Problem to solve: Where does the word "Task" occur in the data below? Copy each line that holds it.

Data:
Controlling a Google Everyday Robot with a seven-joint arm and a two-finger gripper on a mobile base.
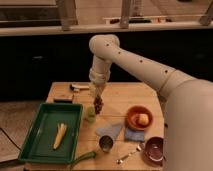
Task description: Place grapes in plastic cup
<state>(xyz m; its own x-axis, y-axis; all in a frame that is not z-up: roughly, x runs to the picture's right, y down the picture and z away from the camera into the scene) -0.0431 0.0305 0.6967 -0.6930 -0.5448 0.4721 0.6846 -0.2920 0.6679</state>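
Observation:
My gripper hangs from the white arm over the left-middle of the wooden table. It is shut on a dark bunch of grapes that dangles below it. The grapes hang just above and slightly right of a small green plastic cup, which stands upright beside the green tray. The grapes are at the cup's rim level, not clearly inside it.
A green tray with a banana lies at the left. An orange bowl holding a yellow fruit, a dark red bowl, a metal cup, blue cloths, a spoon and a green vegetable lie nearby.

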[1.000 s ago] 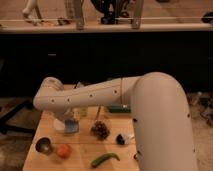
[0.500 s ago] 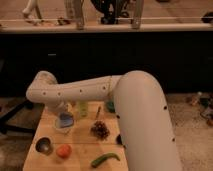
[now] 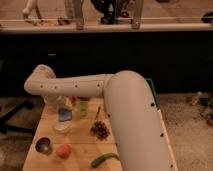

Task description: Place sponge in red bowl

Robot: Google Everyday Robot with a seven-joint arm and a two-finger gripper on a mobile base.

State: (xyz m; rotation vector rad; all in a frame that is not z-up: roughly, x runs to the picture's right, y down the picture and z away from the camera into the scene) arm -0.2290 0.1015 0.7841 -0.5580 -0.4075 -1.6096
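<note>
My white arm comes in from the lower right and bends at an elbow (image 3: 41, 80) over the left of the wooden table (image 3: 80, 145). The gripper (image 3: 60, 106) hangs down from the elbow over the table's back left. Just under it is a blue object (image 3: 64, 115), possibly the sponge, above a pale round dish (image 3: 62, 128). I cannot tell whether the gripper holds the blue object. No red bowl shows; the arm hides part of the table.
A green cup (image 3: 82, 108) stands right of the gripper. A brown cluster (image 3: 100, 130), a metal cup (image 3: 43, 146), an orange fruit (image 3: 63, 151) and a long green vegetable (image 3: 105, 159) lie nearer the front. A dark counter runs behind the table.
The elbow has risen and shifted a little left over the last second. The gripper end stays over the back left of the table, by the blue object.
</note>
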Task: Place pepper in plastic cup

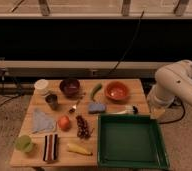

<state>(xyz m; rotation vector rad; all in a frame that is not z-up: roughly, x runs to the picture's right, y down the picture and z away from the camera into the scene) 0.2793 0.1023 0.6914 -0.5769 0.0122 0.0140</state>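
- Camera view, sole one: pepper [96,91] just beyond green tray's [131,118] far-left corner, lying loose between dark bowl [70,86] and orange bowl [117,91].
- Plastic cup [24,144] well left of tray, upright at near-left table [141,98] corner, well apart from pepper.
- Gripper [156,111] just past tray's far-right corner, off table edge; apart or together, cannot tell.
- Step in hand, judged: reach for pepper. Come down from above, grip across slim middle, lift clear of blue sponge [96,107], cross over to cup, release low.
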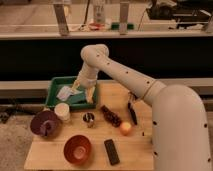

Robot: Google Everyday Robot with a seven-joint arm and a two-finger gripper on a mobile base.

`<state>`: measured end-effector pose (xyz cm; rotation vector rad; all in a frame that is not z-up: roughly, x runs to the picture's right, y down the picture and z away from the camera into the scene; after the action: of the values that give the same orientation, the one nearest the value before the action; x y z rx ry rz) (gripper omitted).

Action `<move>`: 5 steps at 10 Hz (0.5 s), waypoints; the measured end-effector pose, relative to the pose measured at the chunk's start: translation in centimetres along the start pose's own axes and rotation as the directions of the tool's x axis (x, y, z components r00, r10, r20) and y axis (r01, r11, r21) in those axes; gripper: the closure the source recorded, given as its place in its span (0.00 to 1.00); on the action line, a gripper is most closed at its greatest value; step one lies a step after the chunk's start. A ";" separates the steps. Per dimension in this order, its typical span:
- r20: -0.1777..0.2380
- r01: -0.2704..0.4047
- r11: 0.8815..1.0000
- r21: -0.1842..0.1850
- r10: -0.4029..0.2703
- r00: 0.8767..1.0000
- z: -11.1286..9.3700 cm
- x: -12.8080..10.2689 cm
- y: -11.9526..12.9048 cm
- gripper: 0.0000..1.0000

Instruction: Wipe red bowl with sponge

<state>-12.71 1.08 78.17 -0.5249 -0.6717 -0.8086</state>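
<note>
The red bowl [77, 149] is round and orange-red and stands empty near the front edge of the wooden table [95, 160]. A pale sponge [64, 93] lies in the green tray [56, 84] at the table's back left. My gripper [83, 92] hangs over the tray's right half, just right of the sponge, fingers pointing down and apart with nothing between them. It is well behind the red bowl.
A dark purple bowl [44, 123] and a white cup [62, 112] stand left of the red bowl. A metal cup [88, 119], a dark snack bar [111, 116], an orange [125, 128], a black remote [111, 151] and a black tool [132, 112] lie to the right.
</note>
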 end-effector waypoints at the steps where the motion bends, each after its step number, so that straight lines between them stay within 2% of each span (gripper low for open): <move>1: -0.024 -0.029 1.000 0.002 0.029 0.999 0.1 0.6 0.1 0.20; 3: -0.091 -0.112 0.994 -0.002 0.112 0.990 0.2 3.4 0.8 0.20; 5: -0.145 -0.220 0.975 0.005 0.219 0.965 1.2 6.3 1.2 0.20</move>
<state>-9.02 -0.42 83.28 -0.5355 -0.4658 -0.6350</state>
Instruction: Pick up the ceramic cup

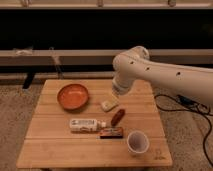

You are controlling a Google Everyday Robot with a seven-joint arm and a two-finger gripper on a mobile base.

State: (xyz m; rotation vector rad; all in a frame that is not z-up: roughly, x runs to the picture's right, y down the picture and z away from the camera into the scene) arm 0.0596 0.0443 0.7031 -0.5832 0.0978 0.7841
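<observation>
the gripper (119,91) hangs over the far side of the table (50,147), above a pale block (109,105) — open or closed, i cannot tell. the cup (137,142) stands upright near the front right corner, well apart. the approach looks not yet begun; next comes a reach forward and down. a bowl (73,96) and a bottle (86,124) share the wood, with a dark wall behind.

Table (50,150): pale wood planks, matt. Bowl (73,96), 10 o'clock: orange glaze, slight sheen. Ceramic cup (137,142), 5 o'clock: smooth, whitish. Arm (165,75) shell: smooth white plastic; gripper (118,92) at 1 o'clock over table.
</observation>
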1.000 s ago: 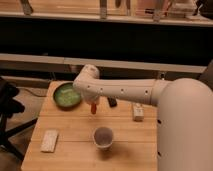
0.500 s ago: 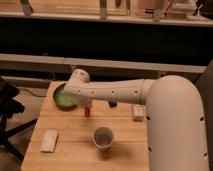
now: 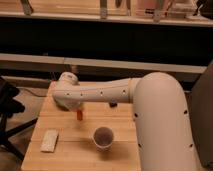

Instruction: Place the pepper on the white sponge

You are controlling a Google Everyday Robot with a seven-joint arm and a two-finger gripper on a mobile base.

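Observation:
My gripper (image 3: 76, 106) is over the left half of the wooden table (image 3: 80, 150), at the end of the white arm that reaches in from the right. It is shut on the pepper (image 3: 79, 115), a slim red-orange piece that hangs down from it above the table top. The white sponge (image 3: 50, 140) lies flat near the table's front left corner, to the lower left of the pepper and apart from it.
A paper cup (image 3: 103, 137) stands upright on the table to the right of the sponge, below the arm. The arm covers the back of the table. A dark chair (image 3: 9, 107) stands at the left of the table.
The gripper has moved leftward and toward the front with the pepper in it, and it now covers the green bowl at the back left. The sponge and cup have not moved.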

Output of the exercise:
Task description: Place grapes in plastic cup
Task description: Place sponge in red bowl
Task: Place pepper in plastic cup

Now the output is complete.